Intégration de l’immunosuppression et rémission durable
La ciclosporine a été réintroduite post-TML pour moduler l’inflammation immunomédiée, conformément aux stratégies d’escalade associant FMT et immunosuppresseurs dans les MICI réfractaires. En deux semaines, la fréquence des selles a diminué à 2/jour, avec normalisation persistante des marqueurs inflammatoires. Le thalidomide, utilisé pour ses propriétés anti-TNF et cicatrisantes, a été maintenu à la sortie pour consolider la rémission. Les suivis à 3 et 6 mois ont confirmé l’éradication de C. glabrata, la restauration de la fonction hépatique et une amélioration de la qualité de vie.
Mécanismes sous-jacents et implications cliniques
Ce cas souligne le rôle dual de la TML dans la résolution de la dysbiose fongique et la modulation de l’axe microbiote-immunité. Les espèces Candida, notamment C. glabrata, prolifèrent chez les hôtes immunodéprimés, exacerbant la colite via des voies pro-inflammatoires (activation Th17). La TML a probablement réduit la charge fongique en restaurant une compétition microbienne bactérienne, atténuant ainsi l’inflammation. La synergie TML-ciclosporine met en lumière l’importance de combiner restauration microbienne et immunosuppression ciblée dans les cas réfractaires. L’effet rapide de la TML sur l’élimination fongique contraste avec l’action retardée du thalidomide (8–12 semaines), soulignant la nécessité d’approches thérapeutiques séquentielles.

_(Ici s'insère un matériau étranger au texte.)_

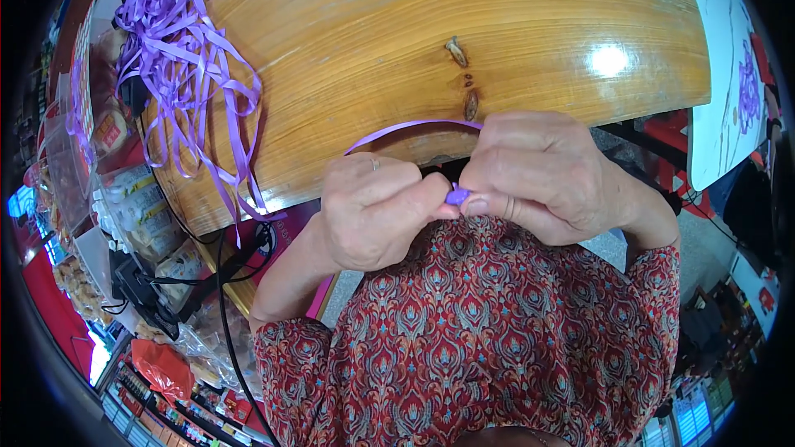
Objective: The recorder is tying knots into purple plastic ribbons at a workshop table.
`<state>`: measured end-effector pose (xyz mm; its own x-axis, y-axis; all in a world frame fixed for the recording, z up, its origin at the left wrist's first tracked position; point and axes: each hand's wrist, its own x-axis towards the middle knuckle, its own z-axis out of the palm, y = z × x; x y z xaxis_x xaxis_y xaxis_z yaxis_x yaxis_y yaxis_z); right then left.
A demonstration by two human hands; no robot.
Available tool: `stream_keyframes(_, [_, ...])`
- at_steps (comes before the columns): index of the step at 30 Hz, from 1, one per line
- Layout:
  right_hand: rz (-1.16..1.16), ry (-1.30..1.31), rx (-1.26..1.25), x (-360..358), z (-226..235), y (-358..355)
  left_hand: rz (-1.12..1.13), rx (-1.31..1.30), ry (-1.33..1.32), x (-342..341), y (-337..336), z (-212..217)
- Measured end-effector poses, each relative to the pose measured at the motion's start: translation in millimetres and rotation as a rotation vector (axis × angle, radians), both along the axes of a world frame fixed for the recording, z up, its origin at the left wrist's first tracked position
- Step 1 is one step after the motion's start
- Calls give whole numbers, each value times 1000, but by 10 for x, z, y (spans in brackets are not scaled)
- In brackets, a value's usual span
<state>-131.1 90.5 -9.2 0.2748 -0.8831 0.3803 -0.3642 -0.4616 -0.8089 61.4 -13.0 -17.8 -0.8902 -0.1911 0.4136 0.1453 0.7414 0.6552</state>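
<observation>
The left hand and the right hand meet just below the near edge of the wooden surface. Both are closed, and their fingertips pinch one purple ribbon between them. A strip of it arcs up over the edge. A heap of ribbons lies on the surface's left part.

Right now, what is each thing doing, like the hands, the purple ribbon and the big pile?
Left hand: closed, pinching the purple ribbon.
Right hand: closed, pinching the same ribbon.
Purple ribbon: held between both hands, one strand arching back over the table edge.
Ribbon pile: loose and tangled, strands hanging off the table.
Wooden table: glossy, lamp reflected.
Black cables: dangling below the table.
</observation>
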Motion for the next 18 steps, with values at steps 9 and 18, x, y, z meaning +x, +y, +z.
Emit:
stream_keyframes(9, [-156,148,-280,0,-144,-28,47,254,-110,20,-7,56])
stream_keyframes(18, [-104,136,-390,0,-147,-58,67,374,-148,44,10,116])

Gestion des comorbidités et nuances thérapeutiques
La complexité du cas (insuffisance surrénale, ostéonécrose stéroïdienne, dysthyroïdie) contre-indiquait la réutilisation des corticostéroïdes. La ciclosporine, efficace rapidement et sûre dans les CU sévères, était un choix rationnel, antérieurement limité par l’infection fongique non contrôlée. La TML a permis de lever cette contrainte en éliminant le facteur infectieux, autorisant une réintroduction sûre de la ciclosporine. La nutrition entérale a également optimisé la cicatrisation muqueuse et la récupération microbienne, potentialisant les bénéfices de la TML.

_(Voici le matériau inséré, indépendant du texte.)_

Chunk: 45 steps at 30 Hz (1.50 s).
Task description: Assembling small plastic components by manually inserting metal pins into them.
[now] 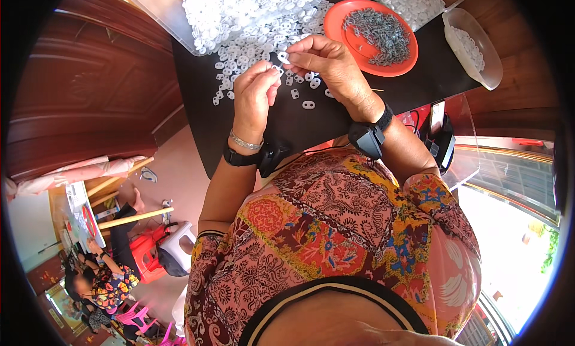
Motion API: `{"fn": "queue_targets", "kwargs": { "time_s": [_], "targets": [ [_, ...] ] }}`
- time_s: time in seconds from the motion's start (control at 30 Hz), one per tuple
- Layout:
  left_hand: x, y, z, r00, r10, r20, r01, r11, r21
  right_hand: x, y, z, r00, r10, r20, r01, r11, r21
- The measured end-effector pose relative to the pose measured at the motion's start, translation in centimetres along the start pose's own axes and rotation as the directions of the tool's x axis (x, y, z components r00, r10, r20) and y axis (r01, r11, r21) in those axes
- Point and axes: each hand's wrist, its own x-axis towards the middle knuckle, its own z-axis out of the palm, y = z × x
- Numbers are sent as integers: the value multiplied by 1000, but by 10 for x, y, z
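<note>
Wore a short-sleeved top (317, 226) in pink, maroon, yellow and blue, patched with flowers and scrolls. Had a black neckband (335, 282) with a cream stripe. Bore a silver bracelet (245, 142) and black strap (241, 158) on the left wrist (248, 129), another black strap (384, 117) with a dark box (366, 139) on the right. Showed a thin black cable (320, 148) between.

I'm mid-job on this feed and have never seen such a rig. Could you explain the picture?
There's no robot: the left hand and right hand are bare human ones. The only view is from a fisheye camera worn on the head, looking down, so straight edges bend. On the black table lie loose pieces, white with holes, a clear bin heaped with more, and a red plate of grey parts. The right hand pinches a white piece; the left seems to pinch another.
</note>
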Motion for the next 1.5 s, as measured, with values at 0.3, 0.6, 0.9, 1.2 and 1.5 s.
{"fn": "queue_targets", "kwargs": {
  "time_s": [0.3, 0.6, 0.9, 1.2, 1.5],
  "targets": [
    [0, -1, 0, 1000, 13, 16, -14, 999, 37, -2, 0, 2, 999, -44, -17, 41, 993, -112],
    [-2, 0, 2, 1000, 31, -1, -31, 998, 61, -3, 5, 1, 996, -90, 12, 89, 958, -273],
    [-1, -5, 2, 998, 58, -10, -58, 998, 2, -5, 8, 3, 992, -103, 76, 122, 937, -327],
    [-3, -1, 1, 1000, -4, 1, 4, 997, -79, -10, 1, 7, 980, -173, 95, 198, 857, -475],
    [1, -4, -2, 1000, 19, 0, -19, 999, 36, -12, -1, 14, 942, -295, 159, 329, 727, -602]
  ]
}}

Évolution de la FMT : de la méthodologie à la modulation du mycobiote
Les limites de la FMT traditionnelle (variabilité d’efficacité, risques infectieux) ont motivé le développement de la TML, améliorant la reproductibilité via l’élimination des débris fécaux et la concentration du microbiote viable. Ce cas s’inscrit dans les données émergentes liant FMT/TML à une restructuration des communautés fongiques, réduisant la colonisation à Candida et l’inflammation associée. Une étude de Leonardi et al. (2020) a également corrélé les modifications du mycobiote post-FMT à une amélioration de la colite, validant cette approche.
Conclusion
Ce rapport illustre le potentiel de la TML comme adjuvant sûr et efficace dans les infections fongiques récurrentes chez les patients immunodéprimés atteints de CU. En restaurant la diversité microbienne et en atténuant l’inflammation fongique, la TML crée une fenêtre thérapeutique permettant aux immunosuppresseurs d’induire une rémission durable. Des études futures devront explorer des protocoles ciblant spécifiquement le mycobiote et évaluer la TML dans des cohortes plus larges de patients présentant des comorbidités fongiques-MICI.